It’s a hot market in Dallas, that’s for sure. CoreLogic’s most recent report, detailing the Dallas-Plano-Irving MSA’s housing price index, showed tremendous growth in prices. The housing price index increased 9.1 percent year-over-year in January including distressed sales, which is a new high for our area. Dallas-Plano-Irving is only second for growth to Houston-The Woodlands-Sugarland at 10.9 percent. That has everything to do with limited inventory, CoreLogic President and CEO Anand Nallathambi says.

“A dearth of supply in many parts of the country is a big factor in driving up prices,” Nallathambi said. “Many homeowners have taken advantage of low rates to refinance their homes, and until we see sustained increases in income levels and employment they could be hunkered down, so supplies may remain tight.”

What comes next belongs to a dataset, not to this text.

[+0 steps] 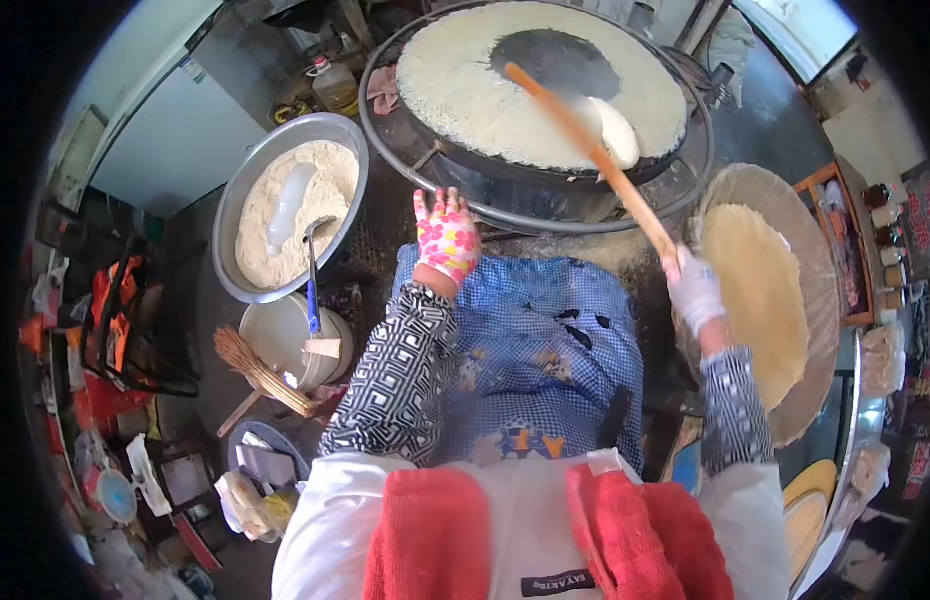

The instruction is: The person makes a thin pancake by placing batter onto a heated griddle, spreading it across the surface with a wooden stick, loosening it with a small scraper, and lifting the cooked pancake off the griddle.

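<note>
My right hand, in a white glove, is closed around the lower end of a long wooden stick. The stick slants up and left over a large round griddle, and part of it is blurred. A pale layer of batter rings a bare dark patch in the griddle's middle. Beside the stick lies a smooth white lump of dough or batter. My left hand, in a flowered glove, has its fingers stretched out at the metal ring around the griddle; whether it grips the ring is unclear.
Left of the griddle, a metal basin holds flour-like meal and a blue-handled ladle. Below it stand a bucket and a straw brush. On my right lies a stack of thin flatbread on a round covered surface.
</note>
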Demonstrator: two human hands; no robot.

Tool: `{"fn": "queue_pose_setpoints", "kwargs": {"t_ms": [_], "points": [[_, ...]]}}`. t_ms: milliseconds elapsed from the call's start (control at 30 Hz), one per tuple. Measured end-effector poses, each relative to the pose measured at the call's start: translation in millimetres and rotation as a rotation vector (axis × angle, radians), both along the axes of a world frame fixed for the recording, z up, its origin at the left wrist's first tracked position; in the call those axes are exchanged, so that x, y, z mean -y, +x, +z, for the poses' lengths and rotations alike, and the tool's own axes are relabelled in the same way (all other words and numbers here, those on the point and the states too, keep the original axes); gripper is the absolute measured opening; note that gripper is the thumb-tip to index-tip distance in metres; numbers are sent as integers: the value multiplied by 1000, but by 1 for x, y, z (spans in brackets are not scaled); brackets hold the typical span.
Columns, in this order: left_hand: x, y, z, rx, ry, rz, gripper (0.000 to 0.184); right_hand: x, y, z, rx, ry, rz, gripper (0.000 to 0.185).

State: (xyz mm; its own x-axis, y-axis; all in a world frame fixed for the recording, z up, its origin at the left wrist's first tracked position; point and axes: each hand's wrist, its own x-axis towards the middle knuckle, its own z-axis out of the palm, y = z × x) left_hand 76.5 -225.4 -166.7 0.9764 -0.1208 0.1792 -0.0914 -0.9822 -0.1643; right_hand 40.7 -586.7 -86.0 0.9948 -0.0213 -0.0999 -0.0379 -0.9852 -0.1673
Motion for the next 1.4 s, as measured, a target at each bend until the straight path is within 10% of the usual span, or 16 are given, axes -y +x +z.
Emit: {"fn": "queue_pose_setpoints", "kwargs": {"t_ms": [333, 700, 767, 833, 900, 1067, 1133, 1400], "points": [[85, -25, 16, 54, -296, -245, 53, 67, -91, -55, 11, -256, 22, 32], [57, -17, 6, 79, 22, -228, 39, 9, 75, -32, 57, -76, 6, 28], [59, 22, -85, 351, 492, -91, 39, -4, 78, -38, 35, -89, 46, 30], [53, 12, -61, 341, 551, -34, 39, -13, 87, -42, -54, -99, 73, 31], [38, 3, -18, 220, 39, -85, 35, -1, 105, -45, 8, -110, 27, 31], [7, 40, -73, 466, 468, -12, 30, -25, 114, -23, 128, -25, 109, 24], [7, 14, 1, 33, -51, -14, 31, -29, 106, -29, 32, -137, 170, 23], [-32, 31, 18, -98, -152, 111, 34, -4, 137, -37, 87, -131, 38, 29]]}}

Still, does that mean you can list any home in any condition and have it sell? Not so much. Staging has been shown to help homes sell quicker and at a higher price. And staging doesn’t have to break the bank, either. Jump to hear some secrets from staging expert and real estate columnist Karen Eubank.





“Every home deserves a consultation and every seller can afford it,” said Eubank. “Generally they run between $250 and $300 locally for an hour and a half to two hours of expert advice called ‘The Walk and Talk.'”

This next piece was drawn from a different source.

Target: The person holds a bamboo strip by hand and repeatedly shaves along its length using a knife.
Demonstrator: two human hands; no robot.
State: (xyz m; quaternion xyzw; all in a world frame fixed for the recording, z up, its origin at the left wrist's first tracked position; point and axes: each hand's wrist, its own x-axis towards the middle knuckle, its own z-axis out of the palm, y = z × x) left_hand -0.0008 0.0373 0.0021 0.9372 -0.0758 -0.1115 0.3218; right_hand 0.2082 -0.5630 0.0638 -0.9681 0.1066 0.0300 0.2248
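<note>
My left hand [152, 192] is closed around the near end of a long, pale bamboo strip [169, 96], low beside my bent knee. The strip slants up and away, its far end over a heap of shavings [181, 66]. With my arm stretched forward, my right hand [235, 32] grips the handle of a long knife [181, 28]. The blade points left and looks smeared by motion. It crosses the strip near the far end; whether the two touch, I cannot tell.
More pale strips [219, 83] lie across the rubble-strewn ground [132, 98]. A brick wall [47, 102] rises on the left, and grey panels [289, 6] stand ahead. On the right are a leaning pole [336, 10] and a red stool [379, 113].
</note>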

Eubank says this type of consultation provides invaluable advice for sellers. Some stagers will provide a report and a checklist for sellers, but Realtors will need to be clear on what they expect from the stager they hire. “I find that the report is the blueprint for what I call a ‘DIY staging.'”

To save money, some sellers take the report that Eubank gives them and then completes most or all of the work themselves. That’s what they did with this listing at 6003 McCommas, she said. This David Bush listing has four bedrooms, two full baths, and a fantastic updated kitchen. The walls are bright white, showing off the gorgeous exposed beam ceilings in the front living room. There are also cute touches like wainscoting in the dining area below a corner cabinet original to the home, which was built in 1935. And then there are updates that you can’t live without, like the organizers just off the breakfast area that make a great landing spot for muddy boots and backpacks.

“This home was one of those that makes your heart skip a beat when you walk in the door. It’s like an East Coast cottage with wonderful architectural details, and the sellers have superb taste,” Eubank said. “They also have a couple of boys, so they had the usual challenges sellers with children face, loads of toys and kid stuff.”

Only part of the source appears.